I worked with Wilma. She was a store manager for one of our retail stores and I was the inventory control accountant. It was my job to take a physical inventory once a month.
We had three retail stores spread throughout the city. We sold collectible items of very high quality and value, numismatic and philatelic items of interest, coins and stamps, some of which sold for tens of thousands of dollars. In addition we sold all the collectible accessories that went with it, coin holders, stamp albums, hinges, tweezers, magnifying glasses, et al. A time consuming task, taking the inventory of each store took several hours.
Normally women don't confess their age but, for some reason, Wilma told me that she was 42-years-old. She looked younger, thirty-something and I had figured she was in her late thirties. I found out later that she was 45-years-old. Wow, definitely, she didn't look that, didn't even look 42-years-old.
At the time, I was 27-years-old. This was the second time that I was attracted to an older woman, the first older woman I was attracted to was Gertrude, but that's another story for another time. Just as in the case of Gertrude, Wilma was old enough to be my Mom, aunt, or really big and older sister.

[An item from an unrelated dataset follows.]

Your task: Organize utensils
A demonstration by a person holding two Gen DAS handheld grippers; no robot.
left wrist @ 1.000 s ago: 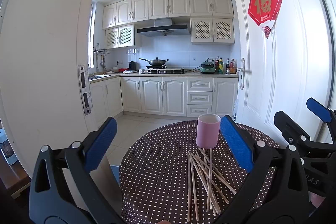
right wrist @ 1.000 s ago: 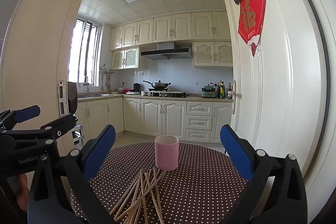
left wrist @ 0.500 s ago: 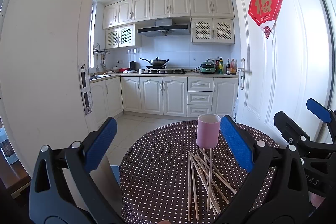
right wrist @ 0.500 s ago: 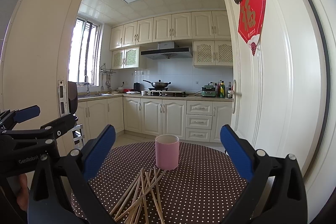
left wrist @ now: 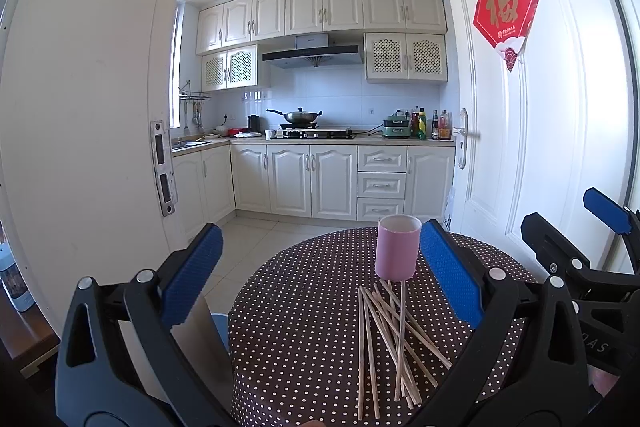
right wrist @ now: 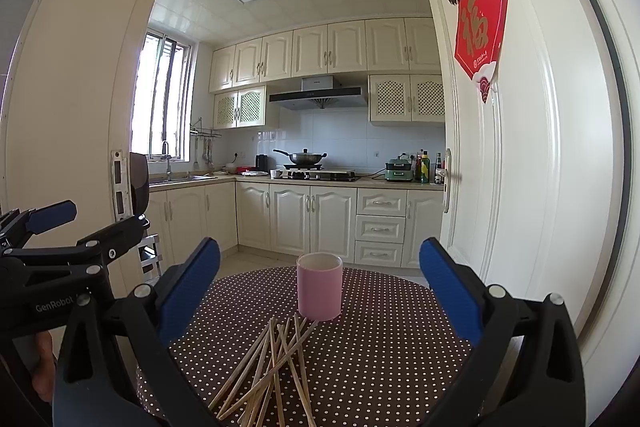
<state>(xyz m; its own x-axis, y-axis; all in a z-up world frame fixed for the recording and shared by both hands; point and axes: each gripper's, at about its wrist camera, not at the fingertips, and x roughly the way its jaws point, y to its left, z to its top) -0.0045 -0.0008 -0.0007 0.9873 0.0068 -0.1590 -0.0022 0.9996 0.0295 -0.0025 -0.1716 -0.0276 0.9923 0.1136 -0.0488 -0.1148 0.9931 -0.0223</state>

More interested in women my age, I really didn't think much of Wilma, other than I thought that she was very pretty, of course, and had a hot body. She was 5'6" and 120 pounds, but she was so much older than me. I figured she'd never be interested in someone my age. Boy, was I wrong. She was a horny little thing.

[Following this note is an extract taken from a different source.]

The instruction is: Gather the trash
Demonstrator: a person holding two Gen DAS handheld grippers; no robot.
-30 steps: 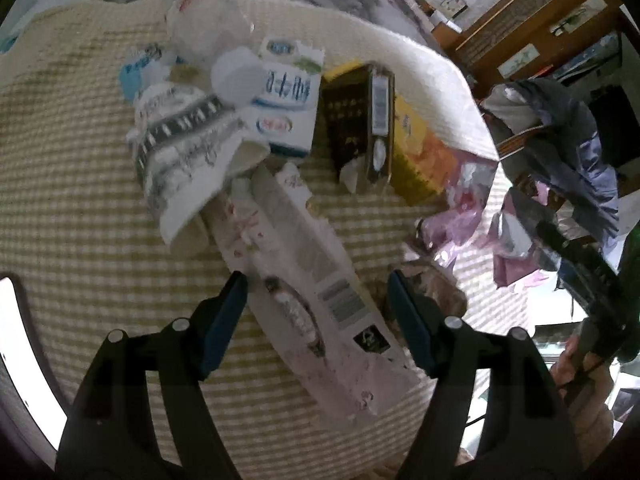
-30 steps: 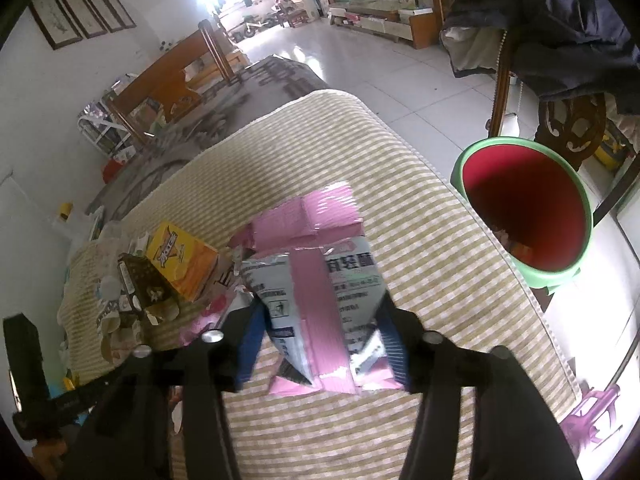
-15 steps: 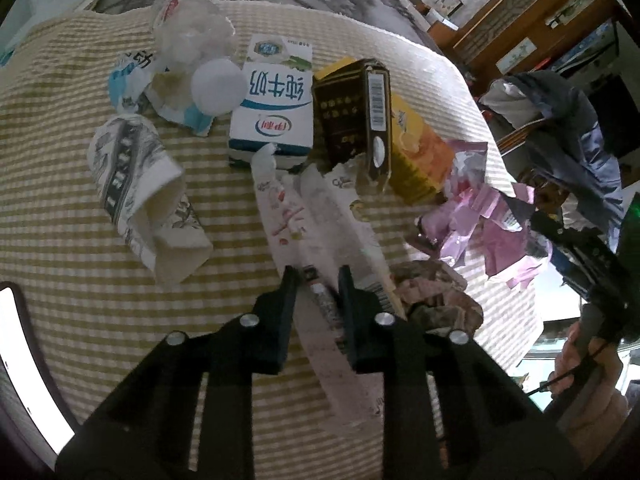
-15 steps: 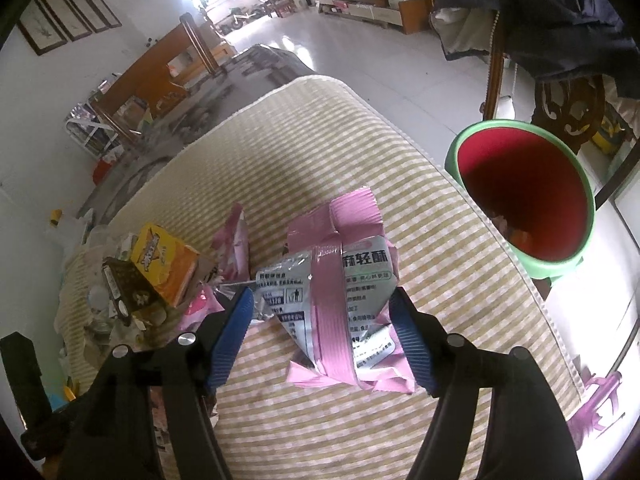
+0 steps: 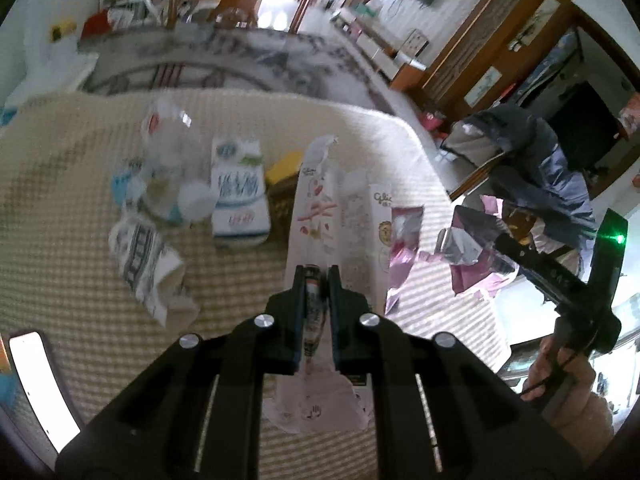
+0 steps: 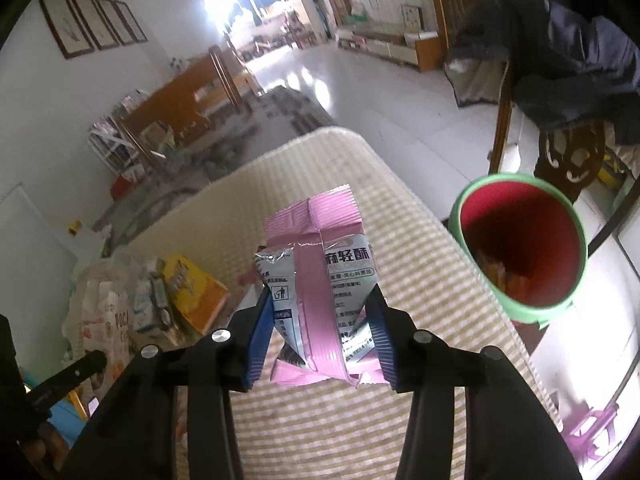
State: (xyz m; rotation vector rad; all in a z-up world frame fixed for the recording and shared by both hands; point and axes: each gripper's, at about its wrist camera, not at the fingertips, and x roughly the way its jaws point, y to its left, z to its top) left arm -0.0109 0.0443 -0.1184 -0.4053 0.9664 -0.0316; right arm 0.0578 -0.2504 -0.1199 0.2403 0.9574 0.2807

Hanging around the store taking an inventory, especially when the store wasn't all that busy, Wilma helped me count some of the merchandise and, of course, we'd get to talking, teasing, fooling around, and shooting innuendoes back and forth. Other than she was fun and funny, truly, I didn't think anything of it. I just figured she was friendly, is all, and had a great personality.

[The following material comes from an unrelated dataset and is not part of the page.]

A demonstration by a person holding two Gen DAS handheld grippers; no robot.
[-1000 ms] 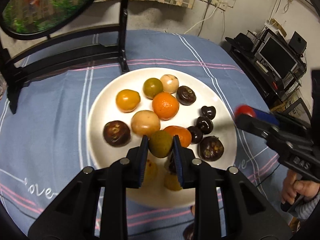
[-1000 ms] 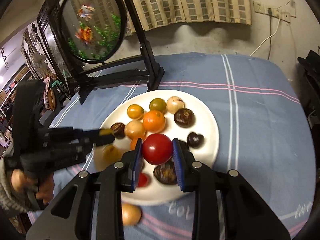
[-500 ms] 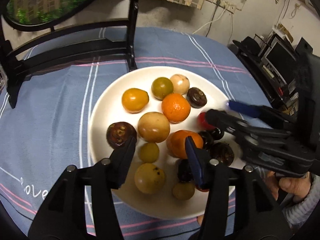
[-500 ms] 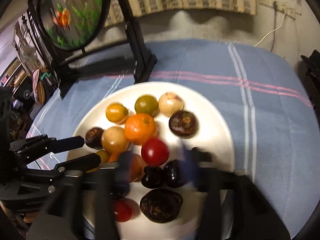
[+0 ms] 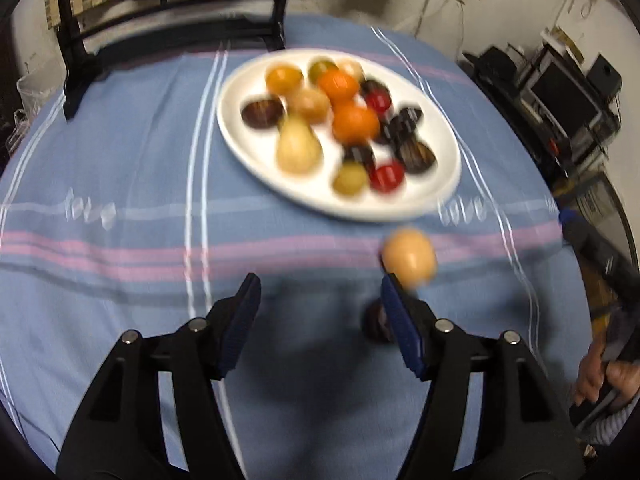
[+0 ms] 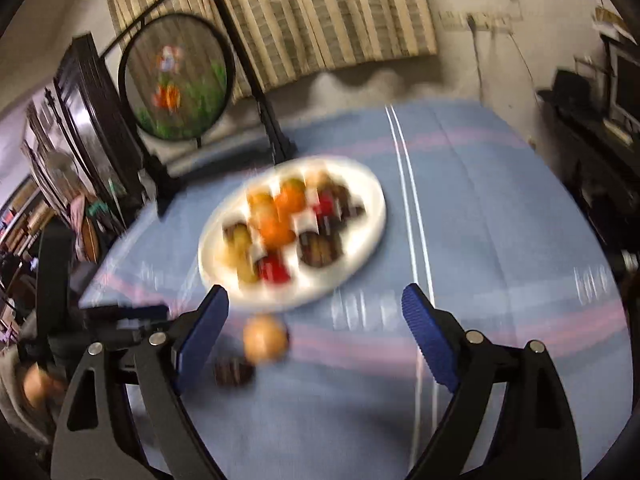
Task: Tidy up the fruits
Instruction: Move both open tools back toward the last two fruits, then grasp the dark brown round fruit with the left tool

She said she used to be a dancer when she was younger, another lifetime ago. She said that she used to enjoy playing tennis at the country club. I figured she was making that up about the country club, because even though she was articulate and intelligent, she didn't look the country club type. A tough broad, she was a little rough around the edges.
I figured her for a local city girl and I was right. She was a local city girl who married well and then divorced terribly. Controlled most of her life by a powerful man, her story was a sad story.
She did have great hair and nice legs, though, a great smile, and pretty eyes. I liked her. I thought she was fun and interesting, and when I wasn't around her, something weird happened. I missed her.
She was a Gemini. Immediately, with me being a Leo the lion, we hit it off. Every day when I collected the daily cash receipts, she told me a joke. She was funny. She was fun. After already being married for nearly half a dozen years, my wife had stopped being fun and funny.
Wilma was my diversion. Every day I looked forward to seeing her and hearing her new joke of the day and it was always the kind of joke that really didn't make me laugh until later, when I was thinking about her and remembering her joke. Suddenly, sitting in my car driving home, I'd be laughing my ass off over the joke that Wilma told me.
Only, this day was different. There wasn't a soul in the store. It was dead. She was leaning over the counter watching me take the end of month inventory. When I stood from my squatting position, I could see right down her open top. Her entire bra was visible. She looked down at her open top and without reaching to fix it, she looked up at me and smiled. Well, that's enough for a guy my age, someone with more testosterone than sense, to ask her to marry him.